## [Work task]
The required output is the line containing "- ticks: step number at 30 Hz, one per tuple" followed by each line through the end of the data below, repeated exactly and with nothing added.

## [Excerpted data]
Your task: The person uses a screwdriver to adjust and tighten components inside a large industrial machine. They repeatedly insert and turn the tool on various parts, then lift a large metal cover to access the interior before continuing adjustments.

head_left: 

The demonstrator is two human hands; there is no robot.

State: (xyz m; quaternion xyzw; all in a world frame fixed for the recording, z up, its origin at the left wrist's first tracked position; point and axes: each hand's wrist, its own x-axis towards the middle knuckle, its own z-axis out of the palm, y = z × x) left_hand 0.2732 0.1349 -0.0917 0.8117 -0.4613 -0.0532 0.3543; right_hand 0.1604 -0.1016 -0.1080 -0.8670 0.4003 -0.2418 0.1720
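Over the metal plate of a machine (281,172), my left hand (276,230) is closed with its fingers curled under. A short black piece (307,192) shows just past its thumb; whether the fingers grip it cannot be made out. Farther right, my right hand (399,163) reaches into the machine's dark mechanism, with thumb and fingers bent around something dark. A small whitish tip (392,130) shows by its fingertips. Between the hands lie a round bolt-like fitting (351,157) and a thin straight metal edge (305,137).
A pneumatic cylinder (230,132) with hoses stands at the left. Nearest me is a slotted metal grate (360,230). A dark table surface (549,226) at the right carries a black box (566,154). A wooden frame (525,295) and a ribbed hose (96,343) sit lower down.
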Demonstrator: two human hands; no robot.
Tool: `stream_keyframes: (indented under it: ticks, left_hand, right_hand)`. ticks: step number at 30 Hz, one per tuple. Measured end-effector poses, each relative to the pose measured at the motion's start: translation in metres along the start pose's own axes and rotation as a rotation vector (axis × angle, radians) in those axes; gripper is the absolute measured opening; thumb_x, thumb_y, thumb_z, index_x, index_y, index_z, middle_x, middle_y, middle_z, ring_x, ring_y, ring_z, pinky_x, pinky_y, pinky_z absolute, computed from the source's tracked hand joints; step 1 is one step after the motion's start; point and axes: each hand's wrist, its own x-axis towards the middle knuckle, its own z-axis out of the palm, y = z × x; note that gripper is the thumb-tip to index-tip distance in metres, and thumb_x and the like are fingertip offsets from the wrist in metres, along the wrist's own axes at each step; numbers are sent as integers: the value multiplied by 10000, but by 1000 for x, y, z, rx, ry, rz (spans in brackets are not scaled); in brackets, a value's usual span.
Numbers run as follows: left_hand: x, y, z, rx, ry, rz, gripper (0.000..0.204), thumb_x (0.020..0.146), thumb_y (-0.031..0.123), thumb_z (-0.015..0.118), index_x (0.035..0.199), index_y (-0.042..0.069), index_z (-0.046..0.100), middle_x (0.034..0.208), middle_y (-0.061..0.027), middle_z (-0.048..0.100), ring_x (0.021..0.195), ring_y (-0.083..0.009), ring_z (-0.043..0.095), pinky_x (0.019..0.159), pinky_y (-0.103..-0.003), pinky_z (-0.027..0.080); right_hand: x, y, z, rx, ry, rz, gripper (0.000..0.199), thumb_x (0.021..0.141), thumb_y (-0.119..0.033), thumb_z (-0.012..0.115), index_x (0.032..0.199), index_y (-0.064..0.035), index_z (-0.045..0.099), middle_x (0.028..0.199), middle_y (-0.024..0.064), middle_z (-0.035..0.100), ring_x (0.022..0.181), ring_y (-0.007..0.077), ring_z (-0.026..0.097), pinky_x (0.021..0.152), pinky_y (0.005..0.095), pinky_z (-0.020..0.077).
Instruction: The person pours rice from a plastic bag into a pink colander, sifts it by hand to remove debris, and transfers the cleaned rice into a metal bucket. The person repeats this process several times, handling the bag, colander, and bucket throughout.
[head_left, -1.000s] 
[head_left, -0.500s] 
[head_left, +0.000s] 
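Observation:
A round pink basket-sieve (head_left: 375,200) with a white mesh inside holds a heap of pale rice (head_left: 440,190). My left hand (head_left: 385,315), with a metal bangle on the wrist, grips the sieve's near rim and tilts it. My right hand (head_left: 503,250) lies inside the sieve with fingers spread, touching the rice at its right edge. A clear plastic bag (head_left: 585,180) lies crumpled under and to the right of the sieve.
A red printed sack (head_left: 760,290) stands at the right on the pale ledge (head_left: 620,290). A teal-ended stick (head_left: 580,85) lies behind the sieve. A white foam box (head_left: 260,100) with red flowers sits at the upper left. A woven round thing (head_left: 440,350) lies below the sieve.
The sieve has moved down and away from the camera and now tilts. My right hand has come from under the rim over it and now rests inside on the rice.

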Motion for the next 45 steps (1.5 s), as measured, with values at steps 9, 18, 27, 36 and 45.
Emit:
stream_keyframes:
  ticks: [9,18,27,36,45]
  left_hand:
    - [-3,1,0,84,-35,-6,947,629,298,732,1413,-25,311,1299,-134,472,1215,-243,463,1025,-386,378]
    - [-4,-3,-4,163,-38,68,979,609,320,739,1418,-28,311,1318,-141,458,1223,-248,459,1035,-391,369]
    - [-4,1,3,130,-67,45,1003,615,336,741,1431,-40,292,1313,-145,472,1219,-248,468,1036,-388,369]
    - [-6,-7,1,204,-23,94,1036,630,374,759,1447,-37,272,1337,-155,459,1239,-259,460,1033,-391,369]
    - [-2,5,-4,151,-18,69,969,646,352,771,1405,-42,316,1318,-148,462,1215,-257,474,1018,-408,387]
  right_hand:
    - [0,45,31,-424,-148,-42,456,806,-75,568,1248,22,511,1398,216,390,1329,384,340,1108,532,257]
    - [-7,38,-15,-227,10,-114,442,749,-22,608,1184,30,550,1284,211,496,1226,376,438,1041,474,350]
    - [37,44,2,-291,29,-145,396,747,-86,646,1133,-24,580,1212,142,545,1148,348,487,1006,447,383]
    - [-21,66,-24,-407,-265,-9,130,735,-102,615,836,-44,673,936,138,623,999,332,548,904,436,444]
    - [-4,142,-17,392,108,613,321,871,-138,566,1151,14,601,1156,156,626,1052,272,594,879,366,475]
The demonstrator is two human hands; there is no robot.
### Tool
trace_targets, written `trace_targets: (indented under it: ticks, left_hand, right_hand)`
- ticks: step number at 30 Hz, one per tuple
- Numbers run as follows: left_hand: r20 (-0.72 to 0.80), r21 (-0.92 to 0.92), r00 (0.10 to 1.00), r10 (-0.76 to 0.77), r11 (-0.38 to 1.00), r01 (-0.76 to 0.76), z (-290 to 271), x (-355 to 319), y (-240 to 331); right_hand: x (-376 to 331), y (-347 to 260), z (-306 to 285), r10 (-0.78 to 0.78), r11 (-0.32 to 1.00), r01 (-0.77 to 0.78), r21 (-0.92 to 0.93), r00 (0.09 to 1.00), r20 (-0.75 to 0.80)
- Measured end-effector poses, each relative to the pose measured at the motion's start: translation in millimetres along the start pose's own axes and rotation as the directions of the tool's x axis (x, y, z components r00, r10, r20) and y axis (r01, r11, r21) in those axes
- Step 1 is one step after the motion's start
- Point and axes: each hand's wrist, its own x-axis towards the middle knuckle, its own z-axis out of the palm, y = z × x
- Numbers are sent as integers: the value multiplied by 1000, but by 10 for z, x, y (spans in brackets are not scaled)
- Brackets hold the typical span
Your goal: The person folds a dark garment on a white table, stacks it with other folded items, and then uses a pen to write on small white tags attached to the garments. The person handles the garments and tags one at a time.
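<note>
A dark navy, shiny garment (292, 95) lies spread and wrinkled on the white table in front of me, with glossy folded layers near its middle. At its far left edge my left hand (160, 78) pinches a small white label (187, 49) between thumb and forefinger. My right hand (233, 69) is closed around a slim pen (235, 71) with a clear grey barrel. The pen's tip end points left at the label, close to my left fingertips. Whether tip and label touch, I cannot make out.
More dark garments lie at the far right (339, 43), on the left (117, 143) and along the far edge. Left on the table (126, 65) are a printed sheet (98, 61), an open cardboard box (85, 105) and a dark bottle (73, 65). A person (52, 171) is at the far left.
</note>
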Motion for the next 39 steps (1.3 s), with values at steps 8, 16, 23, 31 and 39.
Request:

## [Result of this task]
- ticks: step number at 30 Hz, one per tuple
- Numbers run as follows: left_hand: r20 (-0.72 to 0.80), r21 (-0.92 to 0.92), r00 (0.10 to 1.00), r10 (-0.76 to 0.77), r11 (-0.38 to 1.00), r01 (-0.76 to 0.76), z (-290 to 271), x (-355 to 319), y (-240 to 331); right_hand: x (-376 to 331), y (-347 to 260), z (-306 to 285), r10 (-0.78 to 0.78), r11 (-0.32 to 1.00), r01 (-0.77 to 0.78), r21 (-0.92 to 0.93), r00 (0.09 to 1.00), r20 (-0.75 to 0.80)
- Measured end-effector poses, each relative to the pose measured at the motion's start: translation in millimetres along the start pose's own axes and rotation as the directions of the tool's x axis (x, y, z components r00, r10, r20) and y axis (r01, r11, r21) in those axes
- Step 1 is one step after the motion's start
- Point and axes: each hand's wrist, its own x-axis towards the middle knuckle, its own z-axis out of the palm, y = z × x
- Numbers are sent as integers: the value multiplied by 1000, but by 10 for z, x, y (spans in brackets are not scaled)
- Brackets hold the typical span
Your goal: The person folds a dark garment on a white table, stacks it with other folded items, and then uses a pen to write on small white tags attached to the garments. The person handles the garments and tags one at a time.
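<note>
A dark navy, shiny garment (292, 95) lies spread and wrinkled on the white table in front of me, with glossy folded layers near its middle. At its far left edge my left hand (160, 78) pinches a small white label (187, 49) between thumb and forefinger. My right hand (233, 69) is closed around a slim pen (235, 71) with a clear grey barrel. The pen's tip end points left at the label, close to my left fingertips. Whether tip and label touch, I cannot make out.
More dark garments lie at the far right (339, 43), on the left (117, 143) and along the far edge. Left on the table (126, 65) are a printed sheet (98, 61), an open cardboard box (85, 105) and a dark bottle (73, 65). A person (52, 171) is at the far left.
</note>
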Motion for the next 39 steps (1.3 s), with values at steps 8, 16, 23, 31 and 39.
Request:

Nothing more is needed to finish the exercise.